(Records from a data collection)

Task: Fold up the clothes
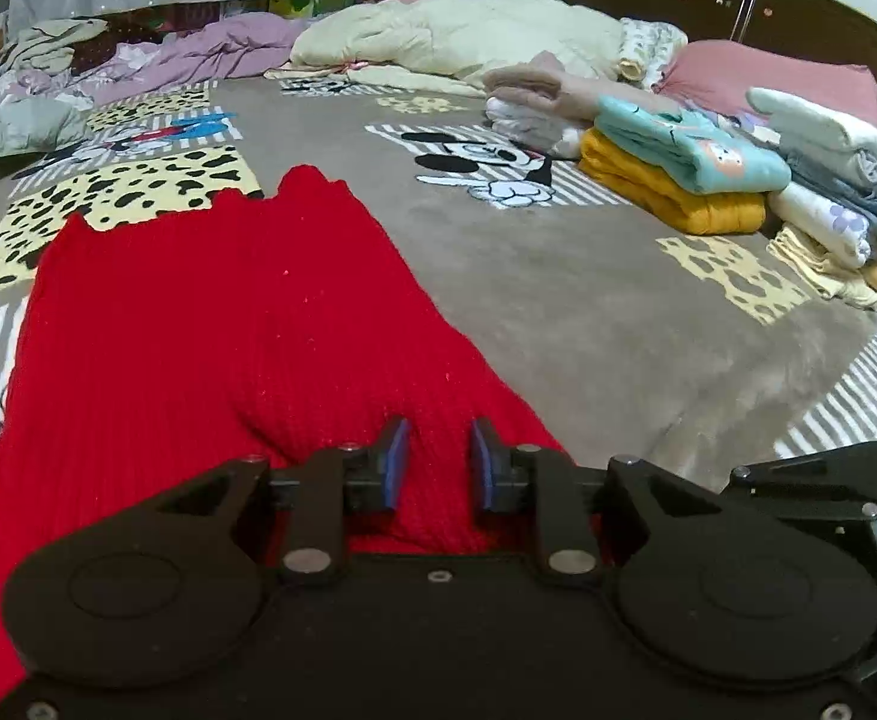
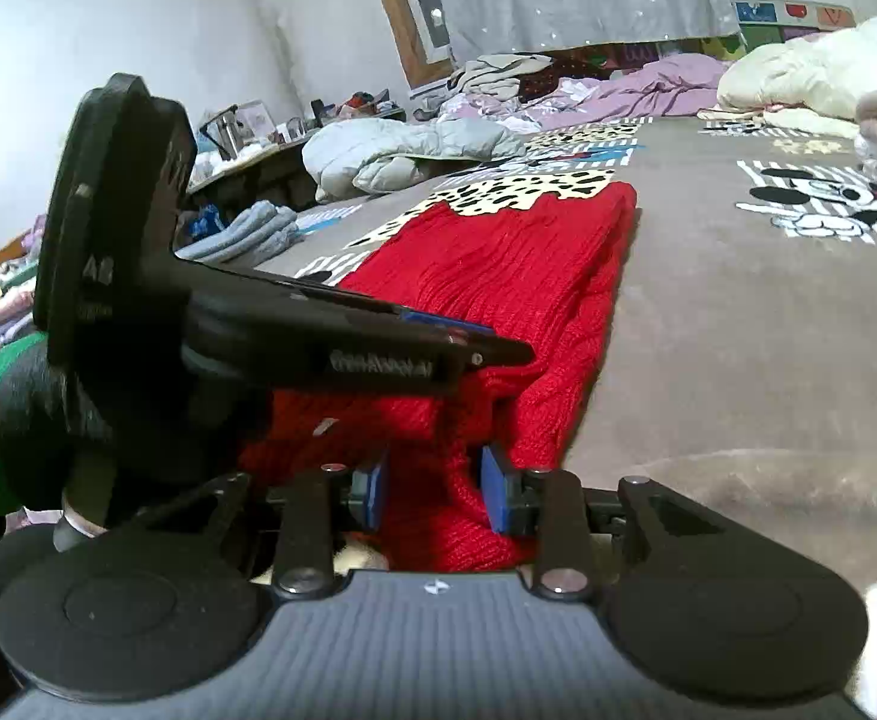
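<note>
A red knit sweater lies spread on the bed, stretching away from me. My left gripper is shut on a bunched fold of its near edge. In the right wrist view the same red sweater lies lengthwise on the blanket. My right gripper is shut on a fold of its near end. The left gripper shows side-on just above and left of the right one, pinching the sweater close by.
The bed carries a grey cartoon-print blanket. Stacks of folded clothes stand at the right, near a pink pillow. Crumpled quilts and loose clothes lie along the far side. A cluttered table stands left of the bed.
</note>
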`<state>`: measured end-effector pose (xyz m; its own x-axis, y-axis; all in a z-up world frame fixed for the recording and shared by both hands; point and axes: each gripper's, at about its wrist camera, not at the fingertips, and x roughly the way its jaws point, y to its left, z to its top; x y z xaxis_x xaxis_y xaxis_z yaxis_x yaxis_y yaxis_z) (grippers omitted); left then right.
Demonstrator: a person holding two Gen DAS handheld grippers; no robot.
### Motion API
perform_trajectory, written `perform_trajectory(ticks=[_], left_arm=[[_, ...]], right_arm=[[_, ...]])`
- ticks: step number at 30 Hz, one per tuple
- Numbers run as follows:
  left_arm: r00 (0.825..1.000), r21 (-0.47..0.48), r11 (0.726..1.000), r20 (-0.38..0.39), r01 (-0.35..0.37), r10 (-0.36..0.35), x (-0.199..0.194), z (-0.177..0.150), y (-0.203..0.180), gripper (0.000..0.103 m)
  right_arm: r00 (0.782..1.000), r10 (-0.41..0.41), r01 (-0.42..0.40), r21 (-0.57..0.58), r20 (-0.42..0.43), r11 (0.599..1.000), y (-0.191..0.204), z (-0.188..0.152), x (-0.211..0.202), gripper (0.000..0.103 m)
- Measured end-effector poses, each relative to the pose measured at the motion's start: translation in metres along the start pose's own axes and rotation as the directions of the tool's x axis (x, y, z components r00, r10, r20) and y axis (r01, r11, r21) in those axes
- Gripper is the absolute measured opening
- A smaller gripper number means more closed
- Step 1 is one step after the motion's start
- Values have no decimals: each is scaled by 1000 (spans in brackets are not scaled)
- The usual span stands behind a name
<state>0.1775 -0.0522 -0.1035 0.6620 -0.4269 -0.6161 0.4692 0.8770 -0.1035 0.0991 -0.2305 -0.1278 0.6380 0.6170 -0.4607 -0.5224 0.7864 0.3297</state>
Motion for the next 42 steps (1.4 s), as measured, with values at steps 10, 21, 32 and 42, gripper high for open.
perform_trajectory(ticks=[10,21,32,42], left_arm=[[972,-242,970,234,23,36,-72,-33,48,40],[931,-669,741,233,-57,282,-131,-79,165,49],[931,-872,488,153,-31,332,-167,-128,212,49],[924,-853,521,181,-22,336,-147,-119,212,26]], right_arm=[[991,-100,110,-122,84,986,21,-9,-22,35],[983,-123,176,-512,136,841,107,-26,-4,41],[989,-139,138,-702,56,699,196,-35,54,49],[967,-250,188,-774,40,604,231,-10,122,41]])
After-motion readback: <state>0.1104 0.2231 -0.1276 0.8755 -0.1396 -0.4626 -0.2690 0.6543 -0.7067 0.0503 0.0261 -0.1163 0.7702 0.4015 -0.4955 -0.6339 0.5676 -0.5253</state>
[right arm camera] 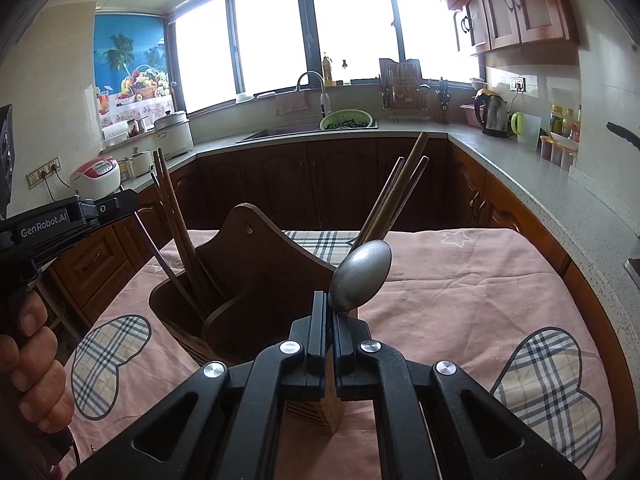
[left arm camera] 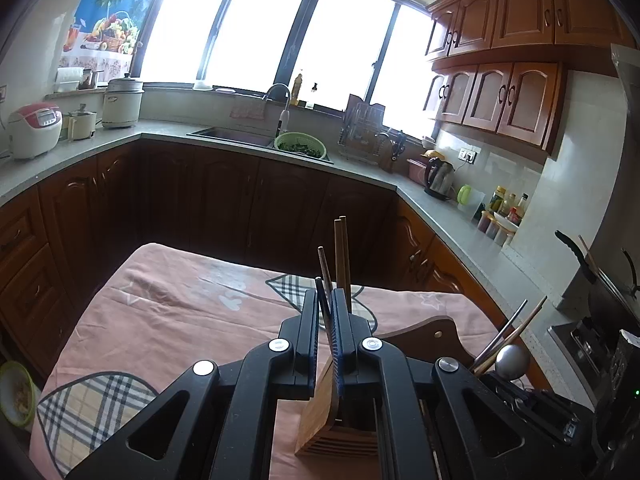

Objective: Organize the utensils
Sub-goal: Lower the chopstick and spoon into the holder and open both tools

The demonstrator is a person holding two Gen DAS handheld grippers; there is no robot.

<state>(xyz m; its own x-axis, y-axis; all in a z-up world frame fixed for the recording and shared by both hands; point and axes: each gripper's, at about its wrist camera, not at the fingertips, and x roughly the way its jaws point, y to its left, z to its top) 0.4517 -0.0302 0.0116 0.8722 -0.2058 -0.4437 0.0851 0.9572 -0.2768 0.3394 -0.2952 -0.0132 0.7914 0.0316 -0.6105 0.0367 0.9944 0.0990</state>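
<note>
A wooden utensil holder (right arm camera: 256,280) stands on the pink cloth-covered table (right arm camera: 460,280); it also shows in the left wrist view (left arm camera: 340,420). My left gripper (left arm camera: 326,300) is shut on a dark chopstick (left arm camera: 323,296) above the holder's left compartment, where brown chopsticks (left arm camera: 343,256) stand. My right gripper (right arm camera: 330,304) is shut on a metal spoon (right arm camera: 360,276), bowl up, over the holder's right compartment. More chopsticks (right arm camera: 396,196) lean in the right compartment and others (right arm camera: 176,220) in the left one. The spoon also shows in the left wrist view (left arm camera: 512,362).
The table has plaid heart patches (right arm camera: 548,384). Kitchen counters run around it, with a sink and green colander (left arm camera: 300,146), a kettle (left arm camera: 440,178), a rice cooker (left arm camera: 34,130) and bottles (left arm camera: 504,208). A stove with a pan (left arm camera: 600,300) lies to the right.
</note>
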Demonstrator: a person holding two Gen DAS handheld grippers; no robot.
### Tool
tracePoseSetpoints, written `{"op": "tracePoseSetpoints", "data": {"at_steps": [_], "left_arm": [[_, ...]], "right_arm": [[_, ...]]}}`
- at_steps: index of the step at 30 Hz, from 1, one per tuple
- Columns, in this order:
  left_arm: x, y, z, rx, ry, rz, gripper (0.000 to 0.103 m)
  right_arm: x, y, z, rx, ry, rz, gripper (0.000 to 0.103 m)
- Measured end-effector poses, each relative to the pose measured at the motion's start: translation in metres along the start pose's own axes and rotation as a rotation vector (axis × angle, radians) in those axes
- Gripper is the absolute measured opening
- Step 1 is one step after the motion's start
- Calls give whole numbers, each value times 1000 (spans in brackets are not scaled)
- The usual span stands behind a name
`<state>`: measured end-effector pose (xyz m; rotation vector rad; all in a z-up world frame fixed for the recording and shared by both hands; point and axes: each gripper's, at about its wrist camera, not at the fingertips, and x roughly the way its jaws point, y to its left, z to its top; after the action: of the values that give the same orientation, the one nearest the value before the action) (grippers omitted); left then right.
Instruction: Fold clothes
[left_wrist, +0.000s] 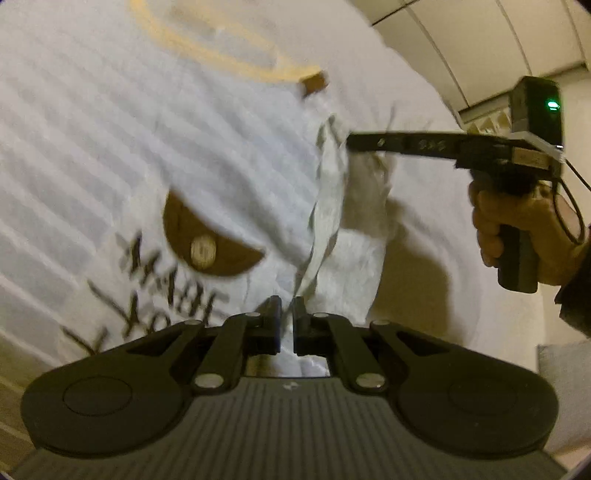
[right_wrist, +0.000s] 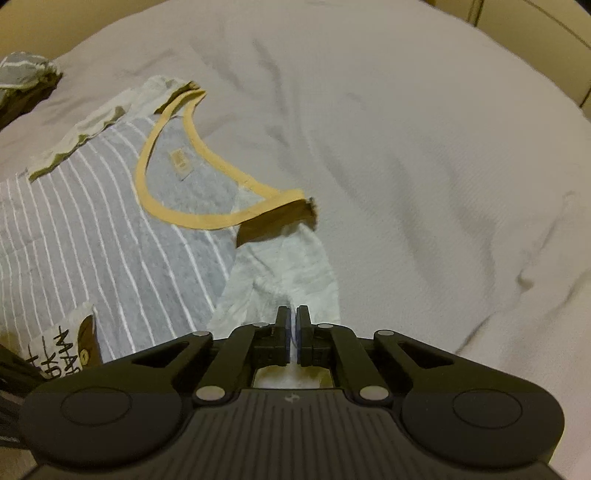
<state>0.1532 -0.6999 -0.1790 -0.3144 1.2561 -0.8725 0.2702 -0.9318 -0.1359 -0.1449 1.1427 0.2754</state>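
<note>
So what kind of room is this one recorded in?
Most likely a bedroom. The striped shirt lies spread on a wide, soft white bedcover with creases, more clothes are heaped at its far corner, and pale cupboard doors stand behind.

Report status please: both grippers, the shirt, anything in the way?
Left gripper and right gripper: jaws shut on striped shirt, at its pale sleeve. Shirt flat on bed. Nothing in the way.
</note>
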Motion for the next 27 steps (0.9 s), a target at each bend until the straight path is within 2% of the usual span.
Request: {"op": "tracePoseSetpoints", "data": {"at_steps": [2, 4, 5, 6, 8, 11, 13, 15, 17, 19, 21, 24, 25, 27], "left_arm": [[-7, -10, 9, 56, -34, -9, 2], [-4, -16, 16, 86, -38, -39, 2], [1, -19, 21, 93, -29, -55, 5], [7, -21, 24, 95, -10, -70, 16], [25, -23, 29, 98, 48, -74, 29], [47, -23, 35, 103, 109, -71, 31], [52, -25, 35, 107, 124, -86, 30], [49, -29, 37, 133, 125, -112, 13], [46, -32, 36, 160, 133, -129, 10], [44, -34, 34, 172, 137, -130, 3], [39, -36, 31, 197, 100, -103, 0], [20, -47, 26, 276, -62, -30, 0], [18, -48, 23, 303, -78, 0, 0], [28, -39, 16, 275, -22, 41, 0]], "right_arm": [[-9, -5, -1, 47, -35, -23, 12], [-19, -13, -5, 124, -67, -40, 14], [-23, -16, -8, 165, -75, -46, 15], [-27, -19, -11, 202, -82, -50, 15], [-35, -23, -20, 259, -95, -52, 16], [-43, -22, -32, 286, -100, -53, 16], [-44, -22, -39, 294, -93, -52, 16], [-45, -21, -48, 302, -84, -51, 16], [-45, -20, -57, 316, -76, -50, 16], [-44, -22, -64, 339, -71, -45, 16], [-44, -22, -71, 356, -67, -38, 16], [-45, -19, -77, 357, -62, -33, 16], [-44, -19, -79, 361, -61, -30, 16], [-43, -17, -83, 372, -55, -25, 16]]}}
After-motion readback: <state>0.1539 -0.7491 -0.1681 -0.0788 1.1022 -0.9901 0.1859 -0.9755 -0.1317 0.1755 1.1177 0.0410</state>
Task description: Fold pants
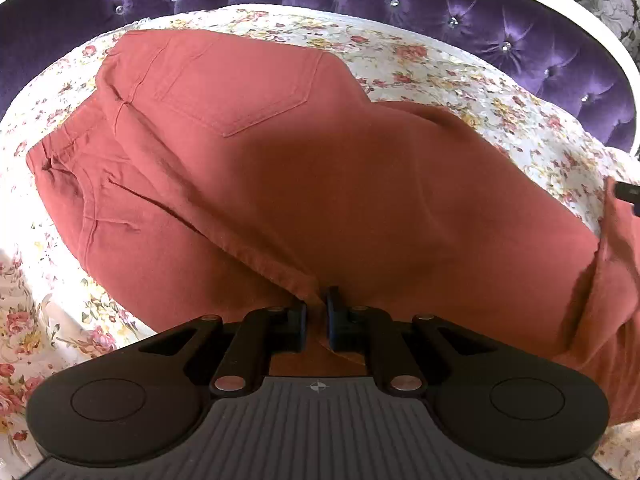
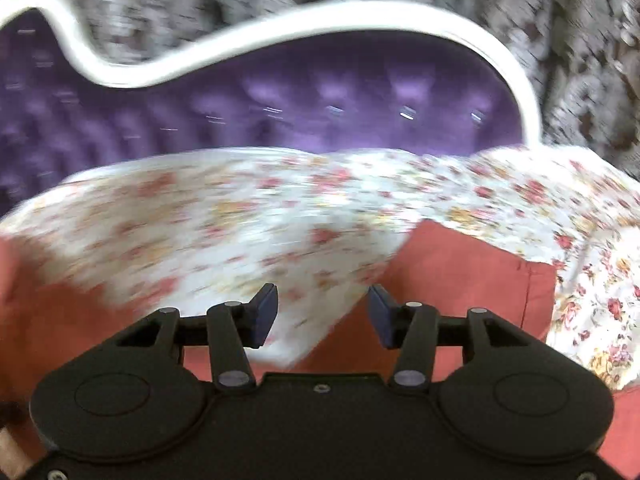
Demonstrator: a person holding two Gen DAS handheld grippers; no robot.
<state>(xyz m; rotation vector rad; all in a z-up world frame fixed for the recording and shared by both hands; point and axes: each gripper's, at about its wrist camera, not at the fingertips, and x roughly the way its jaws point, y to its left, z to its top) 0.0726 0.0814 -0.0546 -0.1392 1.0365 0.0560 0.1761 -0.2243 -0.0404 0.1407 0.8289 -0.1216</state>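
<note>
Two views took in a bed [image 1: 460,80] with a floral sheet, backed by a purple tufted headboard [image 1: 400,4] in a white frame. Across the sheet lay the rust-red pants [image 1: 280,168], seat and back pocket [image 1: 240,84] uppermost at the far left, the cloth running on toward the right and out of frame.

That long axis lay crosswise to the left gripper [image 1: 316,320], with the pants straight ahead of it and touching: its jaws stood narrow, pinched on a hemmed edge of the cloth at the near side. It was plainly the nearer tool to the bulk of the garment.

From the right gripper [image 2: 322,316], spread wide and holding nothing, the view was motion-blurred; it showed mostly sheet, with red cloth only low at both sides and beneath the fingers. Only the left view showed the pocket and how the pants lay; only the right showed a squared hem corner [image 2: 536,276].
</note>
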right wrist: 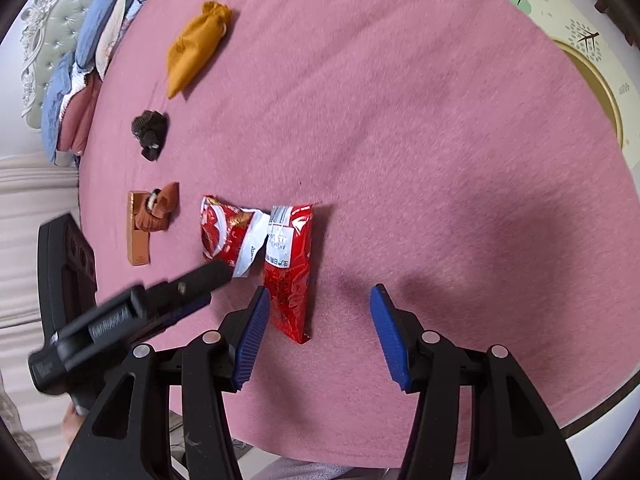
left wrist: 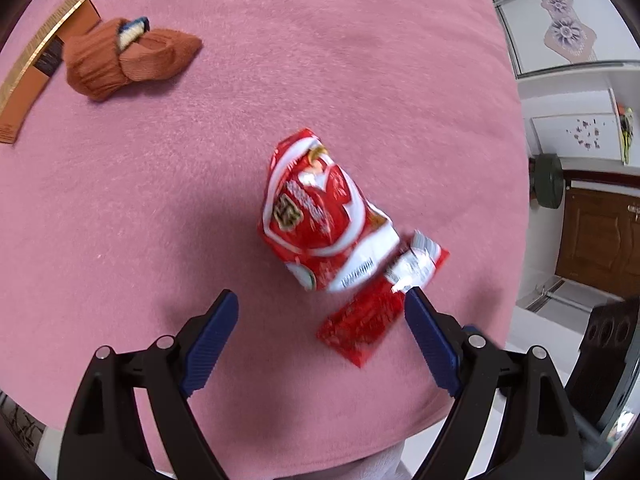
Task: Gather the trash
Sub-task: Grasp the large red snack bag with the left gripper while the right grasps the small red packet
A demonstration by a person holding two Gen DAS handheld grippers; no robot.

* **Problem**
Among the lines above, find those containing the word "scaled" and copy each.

* **Output below**
- Values have no decimals: each is scaled by 1000 (spans in brackets are not scaled)
- Calls give whole numbers, each value times 1000 (spans in brackets are not scaled)

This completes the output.